#### AIM OF THE EXERCISE
Only the lines from the beginning of the listing below through the line with "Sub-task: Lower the" belong in the answer; please print them exactly and drop the pictures.

#### MATERIAL PROVIDED
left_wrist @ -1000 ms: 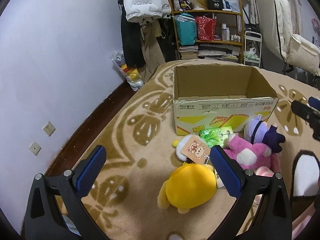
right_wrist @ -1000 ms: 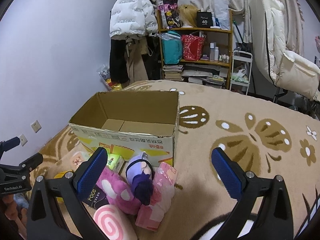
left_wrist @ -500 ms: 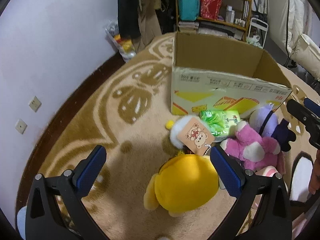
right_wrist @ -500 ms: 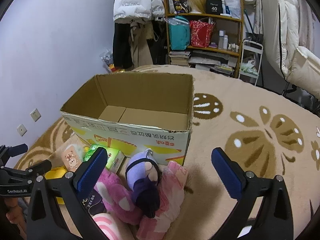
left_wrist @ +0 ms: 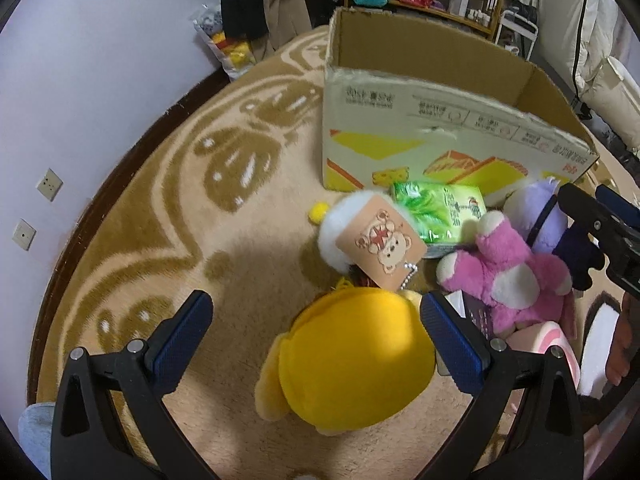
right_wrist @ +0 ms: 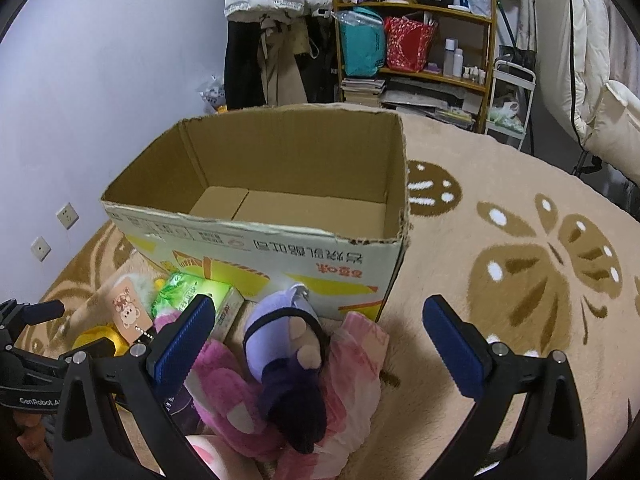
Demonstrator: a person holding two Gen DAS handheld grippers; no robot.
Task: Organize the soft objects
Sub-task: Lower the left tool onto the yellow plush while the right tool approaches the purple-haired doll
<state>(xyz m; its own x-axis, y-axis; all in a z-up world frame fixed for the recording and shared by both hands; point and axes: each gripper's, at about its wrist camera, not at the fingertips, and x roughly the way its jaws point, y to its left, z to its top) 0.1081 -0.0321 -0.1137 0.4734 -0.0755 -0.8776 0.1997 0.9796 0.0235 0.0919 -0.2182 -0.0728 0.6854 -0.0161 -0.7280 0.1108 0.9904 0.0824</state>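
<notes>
An open cardboard box (left_wrist: 420, 128) (right_wrist: 256, 240) stands empty on the carpet. In front of it lie soft things: a yellow plush (left_wrist: 352, 360), a white plush with a bear tag (left_wrist: 376, 240), a green tissue pack (left_wrist: 440, 208) (right_wrist: 192, 292), a pink plush (left_wrist: 504, 272) (right_wrist: 232, 400), a purple doll (left_wrist: 548, 216) (right_wrist: 288, 352) and a pink packet (right_wrist: 360, 368). My left gripper (left_wrist: 316, 332) is open, just above the yellow plush. My right gripper (right_wrist: 320, 340) is open above the purple doll.
A beige patterned carpet (right_wrist: 520, 264) covers the floor. A purple wall (left_wrist: 80, 80) with sockets runs along the left. A shelf (right_wrist: 416, 40), hanging coats (right_wrist: 272, 20) and a white chair (right_wrist: 600, 80) stand behind the box.
My left gripper has dropped and moved closer to the yellow plush. My right gripper has moved forward toward the box and over the purple doll.
</notes>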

#### EXERCISE RESPONSE
left_wrist @ -1000 ms: 
right_wrist @ -1000 ms: 
left_wrist @ -500 ms: 
right_wrist @ -500 ms: 
left_wrist @ +0 ms: 
right_wrist @ +0 ms: 
Demonstrator: a person holding two Gen DAS handheld grippers; no robot.
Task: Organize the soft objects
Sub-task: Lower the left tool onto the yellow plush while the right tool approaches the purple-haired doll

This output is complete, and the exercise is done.